Q: When you made your first album, Trailer Park, in 1996, you didn't have a lot of training on your instruments. Did you know the guitar or the piano really well at that point?

No, but I always knew how to write a song. Music was just in my house, and it was in my psyche. I didn't even realize how connected I was to the music around me. It's funny. My husband plays a lot of jazz, and he'll be playing something and I'll just start singing along. And he'll say, "How do you know what song that is?" Melodies go in my head, and I remember them. I remember words, and it's just always been something in my life that's been there.

Q: I read that you were taking guitar lessons from [the late U.K. innovative folk guitar player] Bert Jansch midway through your career. Is that true? It's interesting that you still wanted to grow as an artist.

Definitely. Who wouldn't want to grow? I can't imagine not wanting to learn stuff. But it's a funny thing, because it's very instinctual as well. I just had a few piano lessons, and I was like, "Oh no, I don't want to know what I'm doing," because it kind of undermines your confidence in a funny way to know not enough or just enough. I think I'm better off with instinct in a way.

Q: What's your songwriting process? Do you use the guitar or piano? Does the music come before the words?

I use both. I'll be playing whatever instrument, and what definitely comes first is I'll find a kind of pattern I'll like. Often a melody will just come with that. And there will be words, but they may not make sense. Gradually, I realize that a whole meaning is there. It's clearly very subconscious, but I try to listen to not only the melody but those first words that, at first glance, don't seem to make complete sense. You go back and realize, "I'm telling a story. I just didn't know what it was." And later I might more consciously sew in other ideas to that.

Q: Do you develop a huge backlog of material between albums? Is that why it sometimes takes four years or six years between releases?

I'm very picky. I keep a lot back. And I've lived quite a lot of life, I think. I've had children; my daughter is now 16 and my son is 12. That will take up your time. So I've had a few years off, basically. I always thought music would be a phase, and then it became my life.
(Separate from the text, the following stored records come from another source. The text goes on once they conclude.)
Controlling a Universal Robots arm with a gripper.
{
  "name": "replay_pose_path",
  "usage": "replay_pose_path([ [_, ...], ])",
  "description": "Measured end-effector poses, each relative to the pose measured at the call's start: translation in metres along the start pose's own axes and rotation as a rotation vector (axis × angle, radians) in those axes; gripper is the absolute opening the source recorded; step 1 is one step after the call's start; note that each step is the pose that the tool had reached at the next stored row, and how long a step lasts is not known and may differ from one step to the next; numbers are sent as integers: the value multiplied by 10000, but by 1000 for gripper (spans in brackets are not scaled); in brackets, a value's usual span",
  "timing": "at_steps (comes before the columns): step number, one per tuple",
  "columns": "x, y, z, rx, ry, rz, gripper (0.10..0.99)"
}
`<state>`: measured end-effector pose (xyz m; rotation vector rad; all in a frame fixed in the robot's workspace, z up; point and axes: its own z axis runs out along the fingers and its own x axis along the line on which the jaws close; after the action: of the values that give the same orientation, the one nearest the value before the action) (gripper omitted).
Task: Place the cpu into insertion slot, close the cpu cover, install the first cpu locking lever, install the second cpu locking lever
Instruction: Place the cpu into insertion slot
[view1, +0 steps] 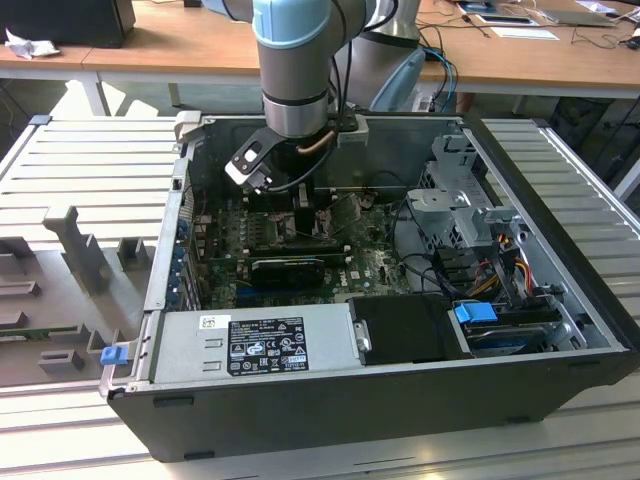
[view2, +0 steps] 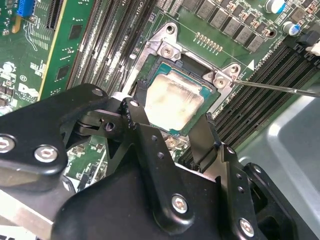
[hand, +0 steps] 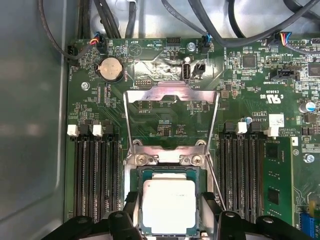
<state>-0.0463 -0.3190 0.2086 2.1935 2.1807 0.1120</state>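
Case (view1: 350, 415): open on its side on the bench, with the arm (view1: 292, 60) reaching down into it over the board (hand: 250, 90).
Cover (hand: 172, 93): swung up and back off the slot. In the first wrist view the bare board shows through its square cut-out, so it is not closed.
Slot (hand: 150, 159): its silver rim sits between the two banks of dark memory rails, and it is filled rather than bare.
Cpu (hand: 169, 205): lies flat inside the slot, dull metal top up, green edge lined up with the rim. It looks seated, though I cannot tell whether it is fully down.
Gripper (view2: 170, 120): low over the slot in both wrist views. Its jaws stand one against each of two opposite edges of the cpu with no gap showing, so I judge them to be pinching it, not spread clear.
Lever (view2: 280, 89): one thin rod juts out free beside the slot, not hooked down. I cannot pick out the other.
Done: step one looks all but finished — the cpu is in place but not let go.
Left: the cover is not shut and neither lever is latched — three of the four steps.
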Motion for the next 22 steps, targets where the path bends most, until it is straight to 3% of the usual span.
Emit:
replay_pose_path([
  [4, 0, 3, -26, 3, 0, 3, 588],
  [6, 1, 3, -33, 3, 1, 5, 459],
  [7, 1, 4, -35, 3, 2, 6, 459],
  [8, 1, 4, -38, 4, 0, 8, 400],
  [9, 1, 4, -41, 3, 1, 9, 278],
  [12, 1, 4, -47, 4, -1, 13, 106],
  [22, 2, 8, -93, 3, -3, 43, 106],
])
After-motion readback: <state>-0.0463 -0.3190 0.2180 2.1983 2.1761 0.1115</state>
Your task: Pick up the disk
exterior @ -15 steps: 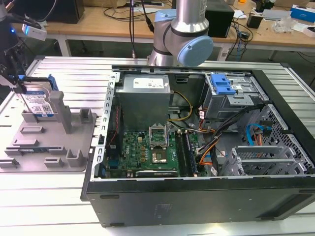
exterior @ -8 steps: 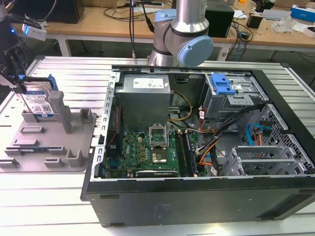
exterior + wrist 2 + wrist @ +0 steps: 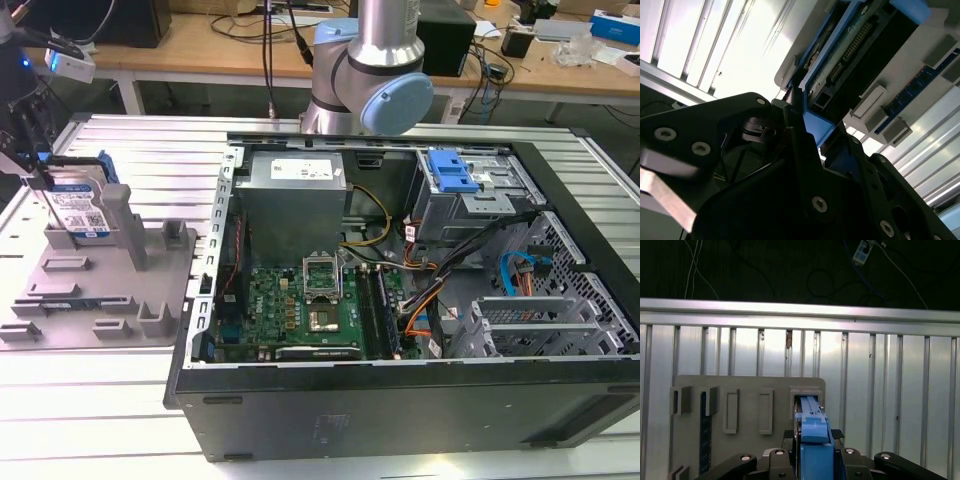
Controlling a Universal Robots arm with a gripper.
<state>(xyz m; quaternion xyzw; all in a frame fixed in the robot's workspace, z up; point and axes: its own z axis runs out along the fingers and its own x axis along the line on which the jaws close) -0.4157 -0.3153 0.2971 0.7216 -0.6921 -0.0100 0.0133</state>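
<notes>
Currently at grasp step: gripper (image 3: 812, 460) clamped on disk (image 3: 78, 208) by its blue edge frame, standing upright in grey fixture plate (image 3: 100, 290) at exterior view's left, beside open PC case (image 3: 400, 400); next move likely needs straight lift clear of posts.

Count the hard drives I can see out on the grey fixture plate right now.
1. The disk stands on edge at the back corner of the grey fixture plate on the exterior view's left, with the claw at it. The other slots look vacant, though posts could hide something.
</notes>
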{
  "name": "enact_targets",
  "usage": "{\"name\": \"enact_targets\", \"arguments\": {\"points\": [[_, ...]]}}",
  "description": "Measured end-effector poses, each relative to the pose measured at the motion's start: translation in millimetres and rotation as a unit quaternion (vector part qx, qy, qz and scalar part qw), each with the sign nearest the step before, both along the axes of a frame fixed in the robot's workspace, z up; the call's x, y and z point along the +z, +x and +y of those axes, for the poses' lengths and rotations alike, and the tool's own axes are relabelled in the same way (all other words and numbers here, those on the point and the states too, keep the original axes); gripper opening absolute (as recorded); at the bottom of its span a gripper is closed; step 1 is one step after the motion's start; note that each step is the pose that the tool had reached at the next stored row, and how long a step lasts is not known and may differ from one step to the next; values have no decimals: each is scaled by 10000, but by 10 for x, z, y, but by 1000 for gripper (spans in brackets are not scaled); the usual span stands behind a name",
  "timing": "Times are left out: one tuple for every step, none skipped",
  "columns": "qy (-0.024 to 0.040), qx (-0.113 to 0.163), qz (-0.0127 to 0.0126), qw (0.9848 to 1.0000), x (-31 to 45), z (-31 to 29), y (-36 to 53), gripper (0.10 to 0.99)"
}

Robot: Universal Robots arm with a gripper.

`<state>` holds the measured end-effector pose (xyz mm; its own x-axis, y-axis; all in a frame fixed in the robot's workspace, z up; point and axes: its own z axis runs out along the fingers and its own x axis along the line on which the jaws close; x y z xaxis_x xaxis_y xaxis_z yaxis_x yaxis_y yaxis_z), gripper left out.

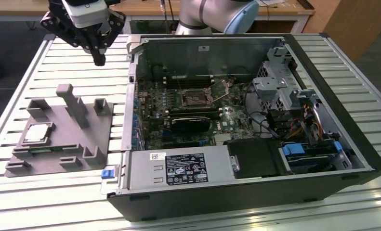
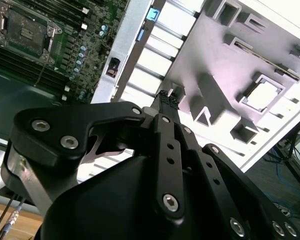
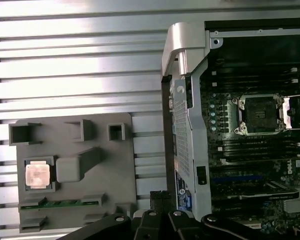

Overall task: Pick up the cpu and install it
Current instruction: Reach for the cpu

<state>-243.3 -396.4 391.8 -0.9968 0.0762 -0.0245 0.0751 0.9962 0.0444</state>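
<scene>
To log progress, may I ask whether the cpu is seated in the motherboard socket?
No, the cpu rests in the grey tray; the motherboard socket is bare.

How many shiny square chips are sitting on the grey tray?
1. The cpu lies in a square pocket of the grey tray, at the exterior view's left.

A robotics lab or workshop. An open computer case [image 1: 229, 204] lies on a slatted metal bench [image 1: 17, 72], wooden desks [image 1: 142, 7] at twelve o'clock.
</scene>
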Motion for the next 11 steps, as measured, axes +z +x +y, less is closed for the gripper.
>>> {"name": "enact_targets", "arguments": {"points": [[0, 0, 0, 10000, 0, 0, -8, 106], [0, 0, 0, 10000, 0, 0, -15, 106], [0, 0, 0, 10000, 0, 0, -23, 106], [0, 0, 0, 10000, 0, 0, -31, 106], [0, 0, 0, 10000, 0, 0, -39, 106], [0, 0, 0, 10000, 0, 0, -47, 106], [0, 0, 0, 10000, -1, 0, -54, 106], [0, 0, 0, 10000, -1, 0, -61, 106], [0, 0, 0, 10000, -1, 0, -68, 106], [0, 0, 0, 10000, -1, 0, -75, 106], [0, 0, 0, 10000, -1, 0, -82, 106]]}}
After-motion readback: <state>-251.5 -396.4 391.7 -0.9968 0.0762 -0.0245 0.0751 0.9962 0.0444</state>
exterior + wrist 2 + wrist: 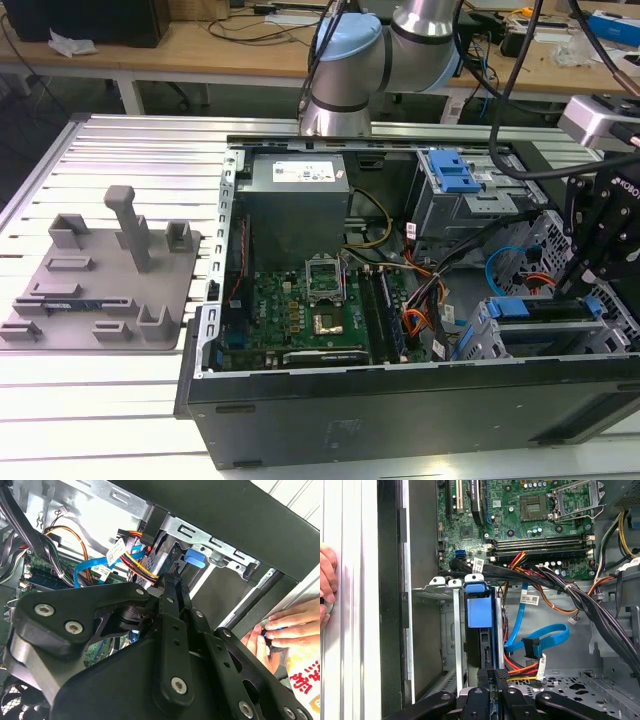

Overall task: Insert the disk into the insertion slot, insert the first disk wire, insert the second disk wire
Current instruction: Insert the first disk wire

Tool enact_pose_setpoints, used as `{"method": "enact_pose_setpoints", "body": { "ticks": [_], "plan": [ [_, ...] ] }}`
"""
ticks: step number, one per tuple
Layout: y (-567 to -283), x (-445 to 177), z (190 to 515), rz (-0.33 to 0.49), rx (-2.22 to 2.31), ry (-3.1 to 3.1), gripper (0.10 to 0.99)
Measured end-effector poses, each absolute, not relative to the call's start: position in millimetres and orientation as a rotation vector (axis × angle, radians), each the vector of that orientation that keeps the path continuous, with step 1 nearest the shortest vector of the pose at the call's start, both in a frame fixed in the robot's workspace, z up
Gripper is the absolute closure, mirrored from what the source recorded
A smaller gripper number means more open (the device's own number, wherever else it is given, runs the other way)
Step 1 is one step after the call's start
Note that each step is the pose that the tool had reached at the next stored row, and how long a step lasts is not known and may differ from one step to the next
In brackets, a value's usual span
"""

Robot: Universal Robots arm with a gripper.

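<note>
The disk (545, 308), in its blue carrier, sits inside the insertion slot (490, 345), the grey cage at the case's front corner on the exterior view's right. In the first wrist view the disk (482, 645) stands edge-on in the slot (447, 630), its blue tab facing the motherboard. My gripper (493, 677) is at the disk's rear edge, shut on the black plug of a disk wire (522, 670) with red, yellow and orange strands. The second wrist view has the gripper (167, 580) pinched on that wire (137, 562) beside the cage (210, 540). A blue disk wire (540, 640) with a black plug hangs loose nearby.
A person's hand (292, 625) rests outside the case wall by the slot. The motherboard (300, 310), grey power supply (295, 190) and a cage with a blue latch (450, 175) share the case. Thick black cable bundles (600, 615) cross near the slot. A grey fixture plate (100, 270) lies on the exterior view's left.
</note>
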State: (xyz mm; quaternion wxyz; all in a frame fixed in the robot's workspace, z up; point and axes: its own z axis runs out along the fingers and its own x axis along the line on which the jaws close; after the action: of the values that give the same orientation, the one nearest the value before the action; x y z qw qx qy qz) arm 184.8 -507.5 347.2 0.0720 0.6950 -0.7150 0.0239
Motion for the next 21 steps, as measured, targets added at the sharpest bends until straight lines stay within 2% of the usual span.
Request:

Q: When you went to Thailand as a youngster, was it hard for you at that point to imagine how your life would turn out?

That was an interesting time, for sure. The monastery was life-changing and very grounding. In a way, I sometimes feel that I left there, and I started to write music. And I do wonder, in a way, if that's how I kept the meditation is through music. For me, it's a form of meditation; I don't consciously sit down and say, "Ok, meditate," but it's just a nice state of mind.

Q: When Central Reservation comes out, does that open a lot of doors? Does it make you start to think, "This is where I'm supposed to be?"

I never really thought it was where I was supposed to be. I've always thought I'm supposed to be somewhere else, like this is something that happened to me. ... But once I found music and writing songs, it took over. That just changed the course of things.

Q: Do you have musical role models who inspire you?

Oh yes. Joni Mitchell, obviously. Leonard Cohen. And Neil Young. All the Canadians. I think Lucinda Williams is a beautiful, beautiful songwriter. A really incredible songwriter. I look up to her. I look up to classic songwriters.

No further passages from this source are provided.